Grüne Stangenbohnen waren Grundlage des Eintopfes, den es zum Ladberger Torfbier gab. Sie wurden im Garten kultiviert und im Juli/August geerntet. (Foto: Alltagskulturarchiv, Inv. Nr. 1992.01802).

Im evangelischen Pfarrhaus in Ladbergen wurde daher nicht hemmungslos gezecht. Das Bier wurde vielmehr in einer Suppe gereicht: „Auf dem offenen Feuer in der Küche brodelten zwei riesig große Töpfe. In dem ersten kochte die Biersuppe, das sogenannte ‚Warm Beer‘. Die Zubereitung kannte damals jede Hausfrau. Es war ein gutes, schmackhaftes Essen wie man es heute so nicht mehr hat. Es bestand aus einer Milchsuppe mit reichlichem Zusatz von Bier, versüßt durch Honig und Einrührung von Buchweizenmehl, daß sie sämig wurde. Eingebröckelt wurde[n] zerbröckelte Knabbeln.“ Unter letzteren versteht man getrocknetes Weißbrot. Die Biersuppe war aber nur die Vorspeise. Das Hauptgericht bestand aus dem sogenannten Vietsbohnenessen. Dafür musste eine große Menge an Stangenbohnen schon einige Tage vor dem Fest besorgt werden, sofern der Pfarrer nicht ausreichend im eigenen Garten gezogen hatte. „Von den reifen, trocknen Stangenbohnen wurde ein großer Topf voll mit der Zugabe des nötigen Salzes gar gekocht und in eine Schüssel gefüllt. Dann wurde reichlich Speck in kleine Würfel geschnitten und in einer Pfanne mit etwas Mehlzugabe gut ausgebraten. Die Sauce wurde über die Bohnen gegossen und mit diesen kräftig vermengt.

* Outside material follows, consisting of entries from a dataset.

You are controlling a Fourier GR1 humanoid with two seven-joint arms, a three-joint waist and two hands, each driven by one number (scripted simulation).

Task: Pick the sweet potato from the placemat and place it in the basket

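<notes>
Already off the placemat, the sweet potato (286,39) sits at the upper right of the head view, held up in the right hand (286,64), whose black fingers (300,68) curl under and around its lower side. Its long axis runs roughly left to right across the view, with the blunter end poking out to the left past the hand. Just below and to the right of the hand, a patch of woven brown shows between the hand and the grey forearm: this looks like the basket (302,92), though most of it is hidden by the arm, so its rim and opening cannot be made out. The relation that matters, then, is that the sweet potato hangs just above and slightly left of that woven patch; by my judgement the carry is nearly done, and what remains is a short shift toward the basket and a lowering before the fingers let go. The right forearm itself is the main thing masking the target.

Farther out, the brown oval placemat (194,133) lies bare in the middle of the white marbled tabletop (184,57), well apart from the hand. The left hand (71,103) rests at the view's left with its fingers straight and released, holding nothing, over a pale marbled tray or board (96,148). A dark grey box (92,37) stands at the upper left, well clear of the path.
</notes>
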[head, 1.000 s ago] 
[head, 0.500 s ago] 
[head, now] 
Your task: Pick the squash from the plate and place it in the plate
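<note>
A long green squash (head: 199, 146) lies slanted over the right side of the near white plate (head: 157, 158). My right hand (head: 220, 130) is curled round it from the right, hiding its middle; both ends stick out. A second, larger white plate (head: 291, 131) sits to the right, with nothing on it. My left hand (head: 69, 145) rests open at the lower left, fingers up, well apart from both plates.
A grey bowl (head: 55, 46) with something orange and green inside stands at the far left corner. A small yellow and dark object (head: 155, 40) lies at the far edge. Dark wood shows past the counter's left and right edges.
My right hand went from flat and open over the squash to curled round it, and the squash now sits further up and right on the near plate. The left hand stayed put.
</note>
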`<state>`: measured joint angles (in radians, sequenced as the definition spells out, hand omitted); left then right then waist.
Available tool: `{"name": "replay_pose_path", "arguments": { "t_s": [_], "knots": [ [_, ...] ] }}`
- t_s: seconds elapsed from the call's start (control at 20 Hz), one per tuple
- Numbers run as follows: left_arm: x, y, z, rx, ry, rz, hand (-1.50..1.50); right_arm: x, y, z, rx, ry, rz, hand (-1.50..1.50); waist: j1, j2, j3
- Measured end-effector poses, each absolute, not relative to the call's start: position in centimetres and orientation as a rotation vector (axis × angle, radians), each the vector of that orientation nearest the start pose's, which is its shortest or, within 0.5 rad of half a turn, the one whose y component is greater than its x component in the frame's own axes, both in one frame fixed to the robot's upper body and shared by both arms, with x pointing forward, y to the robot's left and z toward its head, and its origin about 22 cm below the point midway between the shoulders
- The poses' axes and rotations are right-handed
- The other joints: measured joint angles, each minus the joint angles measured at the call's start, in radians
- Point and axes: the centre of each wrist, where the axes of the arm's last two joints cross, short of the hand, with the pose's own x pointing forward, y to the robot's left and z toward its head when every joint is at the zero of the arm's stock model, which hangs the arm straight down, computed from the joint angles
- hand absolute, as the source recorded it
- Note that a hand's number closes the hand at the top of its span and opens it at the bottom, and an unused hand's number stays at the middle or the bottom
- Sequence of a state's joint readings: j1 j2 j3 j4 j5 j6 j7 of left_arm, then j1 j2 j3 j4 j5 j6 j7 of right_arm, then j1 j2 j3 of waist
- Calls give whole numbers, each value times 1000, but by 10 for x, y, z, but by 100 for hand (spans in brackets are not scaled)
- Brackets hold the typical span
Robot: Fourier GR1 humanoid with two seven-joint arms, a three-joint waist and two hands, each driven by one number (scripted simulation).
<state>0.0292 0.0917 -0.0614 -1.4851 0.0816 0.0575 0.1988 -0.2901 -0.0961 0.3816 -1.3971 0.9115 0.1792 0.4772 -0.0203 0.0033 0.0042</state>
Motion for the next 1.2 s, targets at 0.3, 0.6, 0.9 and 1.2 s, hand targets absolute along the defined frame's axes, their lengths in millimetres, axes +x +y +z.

Diese kräftige Speise wurde dann mit hölzernen Löffeln aus der Schüssel gegessen.“ Dazu wurde Bauernstuten, also Weißbrot, gereicht, von dem zuvor einige Laibe gebacken worden waren. In der Küche oder Diele des Pfarrhauses wurden lange Tische aufgestellt, die ein Tischtuch erhielten. Auf den Tischen standen die großen hölzernen Schüsseln. Für jeden Gast wurde ein hölzerner Löffel eingedeckt.

„Man aß zu viert oder zu sechst aus einer Schüssel.“ Der Pfarrer nahm am Ende des Tisches Platz und bildete den sogenannten Vorsitz. Er sprach das Tischgebet. Rechts und links von ihm saßen die Bauerngrößen aus der Gemeinde, wodurch die örtliche Hierarchie abgebildet wurde. „Beim Essen wurde eine gemütliche, zwanglose Unterhaltung gepflogen, gewöhnlich in echt Ladberger Platt. Nach dem Essen steckte sich jeder sein Pfeifchen an und die blieben noch ein Weilchen zusammen, bis einer nach dem anderen sich bis zum nächsten Jahr verabschiedete. Ein Gutes hatte solch ein Festessen, nämlich der Pfarrer kam in engere Fühlung mit den ersten Mitgliedern seiner Gemeinde“, urteilte der Chronist Schoppenhorst, dem wir den Bericht über diese jährliche Zusammenkunft verdanken, die mit dem Aufhören der Torfabgaben an den Pfarrer gänzlich verschwunden und in Vergessenheit geraten ist.

Quelle:

Die Chronik des Friedrich Schoppenhorst. Über sein Leben und das, was im 19. Jahrhundert in Ladbergen geschah, bearb. v. Martin Schoppenhorst, Ladbergen 2010.

Literatur:

Oliver Janz, Protestantische Pfarrer vom 18. bis zum frühen 20. Jahrhundert. Deutschland und England im Vergleich, in: Comparativ. Leipziger Beiträge zur Universalgeschichte und vergleichenden Gesellschaftsforschung 8 (1998), S. 83–111.